Di cosa parliamo – Nella Giornata internazionale della donna, Zonalocale ha rivolto quattro domande a cinque donne impegnate in politica: Dina Carinci, Anna Rita Carugno, Lina Marchesani, Alessandra Notaro, Angela Pennetta e Carla Zinni.
Ecco le risposte di Angela Pennetta, candidata a sindaco di Vasto del comitato civico L’Arcobaleno.
La politica locale è un mondo maschilista?
“Il problema della politica, non solo locale, consiste nel fatto che spesso le donne sono relegate al ruolo di gregarie. In Italia, a livello locale, la presenza femminile è decisamente consistente, soprattutto se confrontata con i dati relativi al Parlamento, cresce moderatamente il numero delle donne presenti nelle Regioni e nelle Province, mentre nei Comuni si registra una significativa partecipazione femminile. Questa è la situazione anche di Vasto”.
Sono utili le quote rosa in politica?
“A mio avviso, la legge sulle quote rosa in politica è frutto e al contempo spia della arretratezza culturale del nostro paese e sostenere che abbiamo avuto bisogno di una legge sulle quote rosa, proprio per via di questa arretratezza culturale, è argomento che non mi convince.
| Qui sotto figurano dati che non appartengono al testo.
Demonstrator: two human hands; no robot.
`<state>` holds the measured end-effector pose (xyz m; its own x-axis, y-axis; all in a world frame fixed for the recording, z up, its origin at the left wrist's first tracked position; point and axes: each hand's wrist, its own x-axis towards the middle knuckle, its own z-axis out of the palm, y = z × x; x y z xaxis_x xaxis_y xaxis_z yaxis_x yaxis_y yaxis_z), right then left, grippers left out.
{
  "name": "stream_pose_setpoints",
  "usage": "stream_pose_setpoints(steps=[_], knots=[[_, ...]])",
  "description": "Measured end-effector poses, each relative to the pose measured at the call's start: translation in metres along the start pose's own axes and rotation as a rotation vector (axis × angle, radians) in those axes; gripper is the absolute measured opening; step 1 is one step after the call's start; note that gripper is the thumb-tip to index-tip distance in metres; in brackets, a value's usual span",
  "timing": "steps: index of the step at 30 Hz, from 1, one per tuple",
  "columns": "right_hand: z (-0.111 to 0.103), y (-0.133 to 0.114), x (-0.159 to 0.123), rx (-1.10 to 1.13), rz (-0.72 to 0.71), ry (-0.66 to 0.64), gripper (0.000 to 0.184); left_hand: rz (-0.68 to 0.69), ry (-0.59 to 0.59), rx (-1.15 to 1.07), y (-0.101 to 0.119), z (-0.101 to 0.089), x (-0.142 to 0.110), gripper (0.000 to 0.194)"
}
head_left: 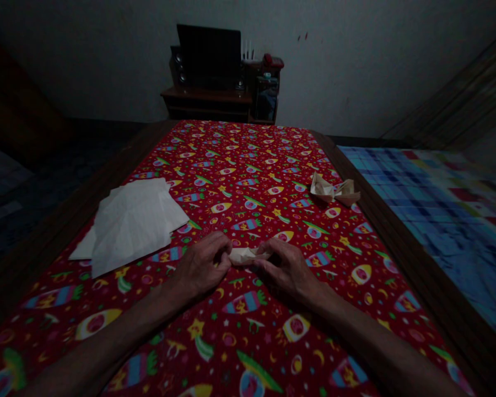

Innanzitutto perché trovo allarmante qualunque ragionamento fondato su una idea di differenziazione tra esseri umani: uomini-donne, bianchi-neri, ricchi-poveri… Bisogna considerare la Persona in quanto tale. Non mi piace l’idea di chiedere al ‘maschio’ di avere un posto in lista. Il posto in lista si guadagna sul campo. Se poi deve essere parità, deve essere al 50% e non al ridicolo 40% e 60% che sancisce per legge la disparità tra i due sessi. Insomma, parlare di necessità delle quote rosa nella rappresentanza politica è un boomerang che invece di favorire la parità tra i sessi, ne rimarca la disparità. La donna vale in quanto donna o in quanto capace?”.
Nel suo ambiente lavorativo quanto è effettiva la parità?
“Notoriamente io sono avvocato oramai da trent’anni. Quando ho messo i piedi nel pianeta giustizia, le donne avvocato erano molto poche e, soprattutto, pochissime erano titolari di studi propri ed in genere si occupavano di diritto civile, che si concilia meglio con le altre incombenze della donna. Io, dopo sei mesi di pratica, ancora da praticante, ho aperto uno studio mio e mi sono inserita senza alcun problema in un campo, quello penale, decisamente maschilista. C’è da dire però che io non ho mai affrontato l’ambiente circostante come donna ma come persona e così mi sono fatta apprezzare”.
Cosa si impegnerà a fare, se sarà amministratrice comunale, per le pari opportunità?
“È importante cercare di facilitare le donne che sono, comunque, strette nei doveri di madri, mogli, lavoratrici. Farei di tutto per favorire i part-time, i nidi aziendali. La flessibilità intesa come orari di lavoro flessibili, il telelavoro. Cercherei di creare una rete sociale che accompagni le donne a poter esprimere la loro personalità anche in campi ulteriori e diversi da quelli della maternità del lavoro e della famiglia. In buona sostanza, cercherei di far capire alle donne che possono arrivare con le proprie forze, così come ho fatto io, con le mie forze, senza l’aiuto di nessuno, senza quote, a volte dileggiata per la mia ferma volontà di partecipazione alla vita sociale e alle battaglie civiche, accollandomi, a volte borbottando, il famoso doppio lavoro, quello di casa e quello di avvocato, cercando di svolgere appieno il ruolo di avvocato, madre, moglie. Difficile, ma avendone la consapevolezza, si può fare. Questo è il mio augurio a tutte le donne”.